• [About this task]
Quote the material below exactly as written, from the first line to the line that holds "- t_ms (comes", endpoints included.

• [Data block]
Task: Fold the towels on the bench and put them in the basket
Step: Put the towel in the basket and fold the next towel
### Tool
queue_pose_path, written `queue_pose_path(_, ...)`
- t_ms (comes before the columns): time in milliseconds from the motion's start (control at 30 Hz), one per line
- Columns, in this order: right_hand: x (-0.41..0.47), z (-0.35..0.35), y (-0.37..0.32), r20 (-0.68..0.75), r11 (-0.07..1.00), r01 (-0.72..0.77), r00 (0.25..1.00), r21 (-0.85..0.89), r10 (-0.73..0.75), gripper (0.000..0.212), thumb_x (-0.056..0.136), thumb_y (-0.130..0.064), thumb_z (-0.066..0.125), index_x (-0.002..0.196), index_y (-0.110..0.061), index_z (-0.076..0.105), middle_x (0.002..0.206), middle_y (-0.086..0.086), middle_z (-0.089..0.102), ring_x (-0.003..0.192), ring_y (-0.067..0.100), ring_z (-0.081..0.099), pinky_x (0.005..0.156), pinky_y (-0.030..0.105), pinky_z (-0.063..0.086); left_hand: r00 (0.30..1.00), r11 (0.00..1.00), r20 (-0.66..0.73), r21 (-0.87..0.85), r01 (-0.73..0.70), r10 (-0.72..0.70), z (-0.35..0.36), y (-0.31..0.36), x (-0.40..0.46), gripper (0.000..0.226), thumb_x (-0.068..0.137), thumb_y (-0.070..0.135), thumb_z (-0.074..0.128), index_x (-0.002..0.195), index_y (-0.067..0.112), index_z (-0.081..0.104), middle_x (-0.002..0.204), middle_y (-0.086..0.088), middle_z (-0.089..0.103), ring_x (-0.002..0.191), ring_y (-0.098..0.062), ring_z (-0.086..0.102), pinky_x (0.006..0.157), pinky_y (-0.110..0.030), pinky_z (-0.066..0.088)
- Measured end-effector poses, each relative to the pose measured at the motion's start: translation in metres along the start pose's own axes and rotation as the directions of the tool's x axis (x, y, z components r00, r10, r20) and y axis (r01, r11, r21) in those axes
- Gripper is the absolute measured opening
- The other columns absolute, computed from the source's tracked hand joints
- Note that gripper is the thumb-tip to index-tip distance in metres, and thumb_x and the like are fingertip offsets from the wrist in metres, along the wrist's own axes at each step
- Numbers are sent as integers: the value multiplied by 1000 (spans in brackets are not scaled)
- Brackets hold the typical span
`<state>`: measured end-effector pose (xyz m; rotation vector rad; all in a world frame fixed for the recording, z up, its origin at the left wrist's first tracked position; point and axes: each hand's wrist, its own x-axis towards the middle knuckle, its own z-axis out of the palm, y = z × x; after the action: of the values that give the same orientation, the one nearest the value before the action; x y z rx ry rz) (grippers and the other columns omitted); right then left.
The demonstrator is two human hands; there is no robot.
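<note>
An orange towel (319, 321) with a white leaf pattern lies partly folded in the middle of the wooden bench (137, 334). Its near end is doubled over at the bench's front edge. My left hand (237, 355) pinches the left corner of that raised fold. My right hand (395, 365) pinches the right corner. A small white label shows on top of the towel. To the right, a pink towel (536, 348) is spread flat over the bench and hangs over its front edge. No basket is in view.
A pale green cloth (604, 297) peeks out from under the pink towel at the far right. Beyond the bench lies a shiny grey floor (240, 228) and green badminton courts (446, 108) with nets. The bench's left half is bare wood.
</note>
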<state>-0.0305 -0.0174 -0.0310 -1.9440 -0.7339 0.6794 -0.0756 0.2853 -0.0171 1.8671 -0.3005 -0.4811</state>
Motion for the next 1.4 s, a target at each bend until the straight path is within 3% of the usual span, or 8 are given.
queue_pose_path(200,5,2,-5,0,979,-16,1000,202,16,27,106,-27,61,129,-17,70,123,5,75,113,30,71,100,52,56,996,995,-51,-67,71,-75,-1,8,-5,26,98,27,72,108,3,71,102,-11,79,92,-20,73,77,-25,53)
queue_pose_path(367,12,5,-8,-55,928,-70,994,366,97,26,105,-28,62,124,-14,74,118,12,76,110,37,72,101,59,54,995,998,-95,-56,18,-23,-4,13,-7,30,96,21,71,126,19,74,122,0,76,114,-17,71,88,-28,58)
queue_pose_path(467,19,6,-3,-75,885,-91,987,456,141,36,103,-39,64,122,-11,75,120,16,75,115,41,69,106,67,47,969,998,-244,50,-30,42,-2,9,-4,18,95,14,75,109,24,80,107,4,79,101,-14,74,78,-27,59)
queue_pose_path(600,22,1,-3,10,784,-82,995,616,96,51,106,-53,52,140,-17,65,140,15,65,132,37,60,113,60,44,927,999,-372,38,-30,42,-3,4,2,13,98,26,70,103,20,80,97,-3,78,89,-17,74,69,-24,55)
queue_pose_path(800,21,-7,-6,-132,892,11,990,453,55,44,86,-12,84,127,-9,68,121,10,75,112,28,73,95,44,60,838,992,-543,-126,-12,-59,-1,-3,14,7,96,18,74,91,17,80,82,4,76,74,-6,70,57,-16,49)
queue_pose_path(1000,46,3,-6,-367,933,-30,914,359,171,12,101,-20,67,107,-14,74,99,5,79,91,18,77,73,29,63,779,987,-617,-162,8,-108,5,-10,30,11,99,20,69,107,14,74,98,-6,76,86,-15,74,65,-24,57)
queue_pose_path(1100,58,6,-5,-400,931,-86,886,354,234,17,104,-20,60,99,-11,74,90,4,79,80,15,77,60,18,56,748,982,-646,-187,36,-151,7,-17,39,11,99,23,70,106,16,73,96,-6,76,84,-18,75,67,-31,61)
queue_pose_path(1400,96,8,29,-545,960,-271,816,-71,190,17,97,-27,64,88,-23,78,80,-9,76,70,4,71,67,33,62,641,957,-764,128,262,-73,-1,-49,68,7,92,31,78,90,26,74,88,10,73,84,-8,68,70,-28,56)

• [Task answer]
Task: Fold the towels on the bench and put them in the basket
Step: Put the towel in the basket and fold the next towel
### Tool
queue_pose_path, written `queue_pose_path(_, ...)`
- t_ms (comes before the columns): time in milliseconds from the motion's start (control at 30 Hz), one per line

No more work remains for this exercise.